Below are records; report how many of their lines contain the word "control", giving only the number.

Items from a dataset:
- Opening Delimiter -
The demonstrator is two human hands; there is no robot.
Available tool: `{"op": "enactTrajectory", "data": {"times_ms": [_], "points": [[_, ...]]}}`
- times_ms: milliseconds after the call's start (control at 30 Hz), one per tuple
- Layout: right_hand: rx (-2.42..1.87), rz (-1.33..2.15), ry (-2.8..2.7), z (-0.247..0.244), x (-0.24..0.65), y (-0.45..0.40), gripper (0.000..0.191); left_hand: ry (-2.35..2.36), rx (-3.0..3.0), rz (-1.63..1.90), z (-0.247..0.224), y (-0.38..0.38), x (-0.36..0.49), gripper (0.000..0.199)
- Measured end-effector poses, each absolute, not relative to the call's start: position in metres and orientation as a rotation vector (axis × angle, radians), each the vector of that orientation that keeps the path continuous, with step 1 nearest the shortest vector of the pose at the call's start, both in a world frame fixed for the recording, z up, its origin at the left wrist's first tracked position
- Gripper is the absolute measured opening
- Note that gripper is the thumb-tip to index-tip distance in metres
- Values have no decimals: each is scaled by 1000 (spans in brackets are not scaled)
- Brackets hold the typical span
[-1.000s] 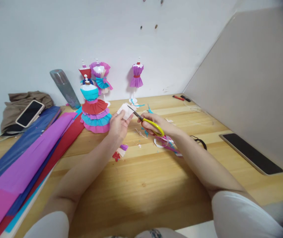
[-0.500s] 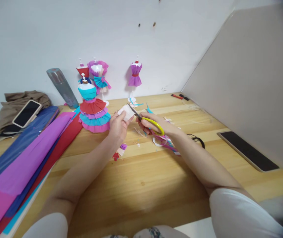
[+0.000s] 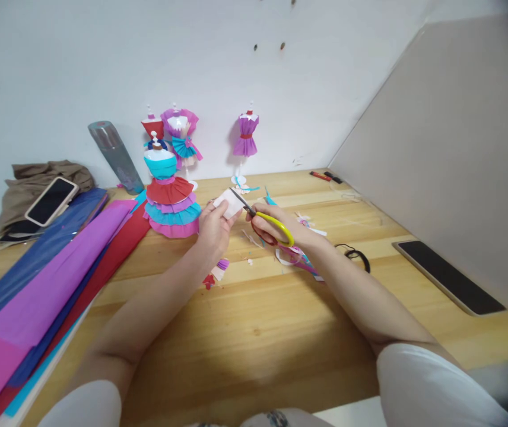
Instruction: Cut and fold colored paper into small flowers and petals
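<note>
My left hand pinches a small piece of pale pinkish-white paper between thumb and fingers. In my right hand is a pair of scissors with yellow and red handles. Its dark blades lie along the paper's right edge. Just behind my left hand stands a mini dress form in a tiered turquoise, red, purple and pink crepe-paper dress. Below my left wrist lie small purple, pale and red paper pieces. Cut scraps in pink, white and blue lie under my right forearm.
More dress forms stand by the wall, including one in a purple dress. Crepe-paper sheets cover the left side, near a bottle, a phone and brown cloth. A dark flat slab lies at right.
The whole view has shifted slightly. Both hands keep nearly the same place, with the paper still in the left and the scissors in the right.
</note>
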State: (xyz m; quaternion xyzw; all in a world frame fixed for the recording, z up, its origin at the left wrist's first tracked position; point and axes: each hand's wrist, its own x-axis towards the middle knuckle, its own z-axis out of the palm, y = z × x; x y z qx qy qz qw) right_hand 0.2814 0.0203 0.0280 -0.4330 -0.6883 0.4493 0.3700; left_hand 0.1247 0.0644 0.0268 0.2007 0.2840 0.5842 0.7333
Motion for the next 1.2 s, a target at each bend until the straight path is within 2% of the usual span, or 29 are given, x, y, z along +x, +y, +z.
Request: {"op": "enactTrajectory", "data": {"times_ms": [667,867,967,1067,1200], "points": [[-1267,1142,-1788,30,298,22,33,747,394,1299,29,77,117,13],[-1297,1210,-2412,50,312,17,29,826,407,1318,42,85,108,17],[-1358,1106,-2683,45,305,18,26,816,454,1296,49,80,108,14],[-1513,976,-2786,36,297,19,14,767,548,1226,53,71,109,9],[-1497,981,-2756,32,294,16,20,747,691,1137,54,64,109,9]]}}
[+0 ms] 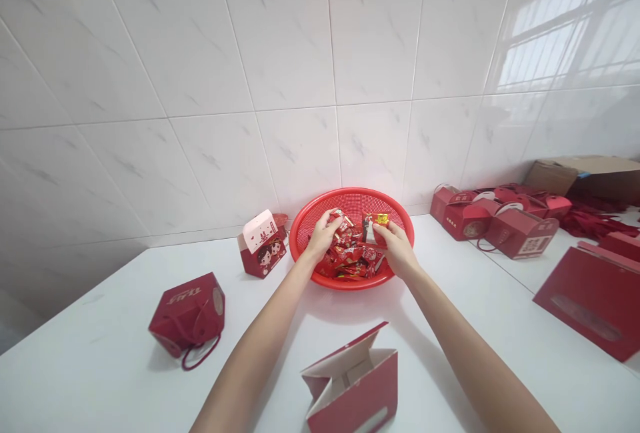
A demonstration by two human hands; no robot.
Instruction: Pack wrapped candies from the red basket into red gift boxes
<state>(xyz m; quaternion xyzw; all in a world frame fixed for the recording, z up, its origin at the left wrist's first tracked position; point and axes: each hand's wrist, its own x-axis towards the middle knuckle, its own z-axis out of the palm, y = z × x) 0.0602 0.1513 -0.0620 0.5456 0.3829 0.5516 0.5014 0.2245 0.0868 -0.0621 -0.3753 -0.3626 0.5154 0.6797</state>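
Note:
Both hands are over a red plastic basket [300, 219] that holds many small red candy packets [350, 259]. My left hand [325, 233] pinches a red candy packet [345, 221] at the basket's left side. In my right hand [397, 246] is another red packet [375, 223] with gold lettering and a printed figure, gripped between thumb and fingers. An open dark red gift box [357, 393] stands between my forearms near the front, its flaps raised and the visible part of its inside bare.
A pink-topped box [263, 246] stands left of the basket, and a closed dark red box [190, 313] with a cord lies farther left. Several red boxes [520, 233], a large red bag or box [590, 299] and a cardboard carton [575, 176] are at right. A tiled wall [295, 53] rises behind.

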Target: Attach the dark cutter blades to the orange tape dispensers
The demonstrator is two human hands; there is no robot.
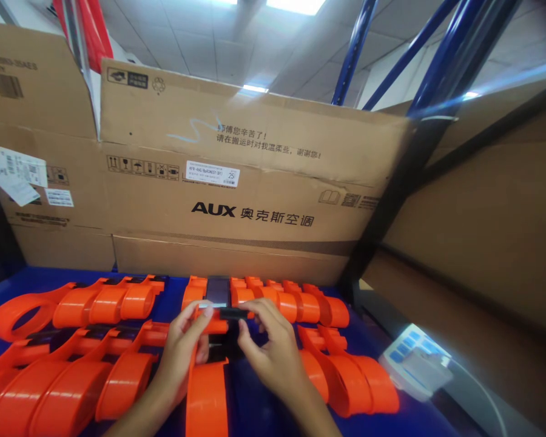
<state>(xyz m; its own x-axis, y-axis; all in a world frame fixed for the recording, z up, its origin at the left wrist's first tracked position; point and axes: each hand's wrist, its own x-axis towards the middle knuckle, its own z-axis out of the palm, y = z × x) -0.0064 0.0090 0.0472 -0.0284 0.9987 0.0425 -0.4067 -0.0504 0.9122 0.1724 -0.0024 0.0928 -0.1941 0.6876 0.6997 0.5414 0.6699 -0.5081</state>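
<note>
My left hand [188,337] is closed around the upper part of an orange plastic tape dispenser [207,394]. Its wide ring hangs below the hand, and a pale toothed strip [212,305] shows by the thumb. My right hand [270,343] pinches the right end of a short black cylindrical piece [233,313] between thumb and fingertips. That piece lies right beside the top of the dispenser; I cannot tell whether it is attached. Just behind both hands is a dark rectangular object [218,290].
Rows of orange tape dispensers [75,388] lie left and right on the blue work surface [255,403], several with black parts. More dispensers [295,306] stand behind. A cardboard wall [255,243] and dark rack post [386,182] border it. At right sits a white device [416,358] with a cable.
</note>
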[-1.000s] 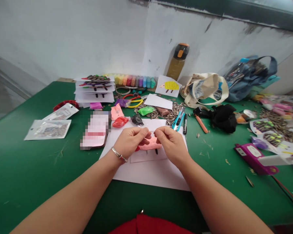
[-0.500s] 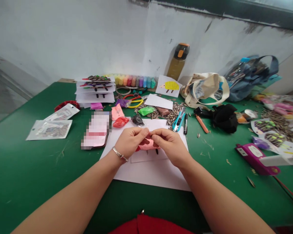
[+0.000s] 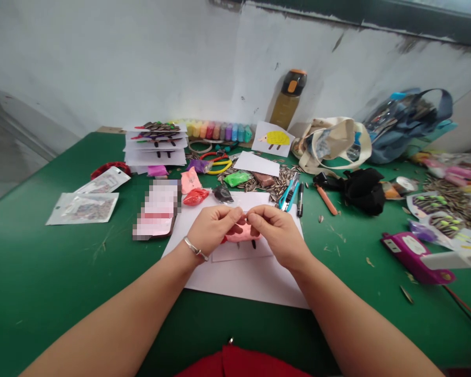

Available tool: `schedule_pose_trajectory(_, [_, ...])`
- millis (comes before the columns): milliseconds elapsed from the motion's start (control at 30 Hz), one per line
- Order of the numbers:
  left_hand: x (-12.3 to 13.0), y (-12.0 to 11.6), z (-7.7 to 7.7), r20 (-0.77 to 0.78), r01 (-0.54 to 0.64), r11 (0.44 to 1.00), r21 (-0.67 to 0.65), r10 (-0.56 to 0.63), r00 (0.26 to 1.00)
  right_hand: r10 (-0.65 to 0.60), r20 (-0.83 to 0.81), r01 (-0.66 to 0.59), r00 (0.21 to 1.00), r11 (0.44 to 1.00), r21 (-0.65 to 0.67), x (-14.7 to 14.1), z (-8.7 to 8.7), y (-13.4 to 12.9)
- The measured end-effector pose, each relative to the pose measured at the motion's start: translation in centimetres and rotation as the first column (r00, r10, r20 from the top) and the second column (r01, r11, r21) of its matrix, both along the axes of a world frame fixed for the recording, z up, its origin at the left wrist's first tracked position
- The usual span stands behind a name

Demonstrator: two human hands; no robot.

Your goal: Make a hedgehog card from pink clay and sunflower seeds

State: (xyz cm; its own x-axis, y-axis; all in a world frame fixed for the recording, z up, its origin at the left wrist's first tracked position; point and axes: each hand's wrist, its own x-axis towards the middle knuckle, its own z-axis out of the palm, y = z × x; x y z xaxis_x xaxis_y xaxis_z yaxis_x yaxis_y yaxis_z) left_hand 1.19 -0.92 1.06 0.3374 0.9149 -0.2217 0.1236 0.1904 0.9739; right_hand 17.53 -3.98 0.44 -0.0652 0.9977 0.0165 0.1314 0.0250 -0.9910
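Observation:
Fingertips almost touching, my left hand (image 3: 219, 225) and my right hand (image 3: 275, 230) both pinch over the middle of the white paper. Any small piece between the fingers is too tiny and hidden to name. Just below them, a pink clay shape (image 3: 243, 234) with a red bit at its left end and a dark leg lies on a small white card (image 3: 239, 255). My hands cover its upper part. The card rests on a larger white sheet (image 3: 220, 277). Past my fingers lie a red clay packet (image 3: 196, 197), a black clay packet (image 3: 223, 194) and a pink clay packet (image 3: 190, 181).
A phone (image 3: 157, 209) and seed pouches (image 3: 86, 208) lie left. Behind are stacked cards (image 3: 156, 157), scattered sunflower seeds (image 3: 249, 186), a yellow hedgehog picture (image 3: 275, 139) and a bottle (image 3: 288, 99). On the right are a blue cutter (image 3: 288, 193), a marker (image 3: 300, 200) and a purple glue gun (image 3: 414, 256).
Both hands stay pinched over the pink clay, with the fingertips shifted slightly. The whole view has moved a little to the right.

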Motion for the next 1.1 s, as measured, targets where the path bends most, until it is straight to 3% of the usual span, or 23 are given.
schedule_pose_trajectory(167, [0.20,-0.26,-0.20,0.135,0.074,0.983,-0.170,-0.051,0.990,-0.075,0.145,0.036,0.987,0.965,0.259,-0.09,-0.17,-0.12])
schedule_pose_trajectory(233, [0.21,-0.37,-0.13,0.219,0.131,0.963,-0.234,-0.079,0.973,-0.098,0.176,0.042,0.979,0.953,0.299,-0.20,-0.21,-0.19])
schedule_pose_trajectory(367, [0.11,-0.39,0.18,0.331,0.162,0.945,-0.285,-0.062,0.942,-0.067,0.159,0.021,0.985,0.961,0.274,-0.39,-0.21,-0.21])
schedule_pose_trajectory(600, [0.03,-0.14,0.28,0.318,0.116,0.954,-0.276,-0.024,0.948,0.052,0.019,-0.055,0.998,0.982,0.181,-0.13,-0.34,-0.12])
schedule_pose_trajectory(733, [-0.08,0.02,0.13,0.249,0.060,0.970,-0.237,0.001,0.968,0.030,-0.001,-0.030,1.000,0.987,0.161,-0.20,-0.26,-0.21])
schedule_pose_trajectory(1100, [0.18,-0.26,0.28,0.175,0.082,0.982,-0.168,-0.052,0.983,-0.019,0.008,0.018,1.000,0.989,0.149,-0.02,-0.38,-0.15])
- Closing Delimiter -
[Task answer]
2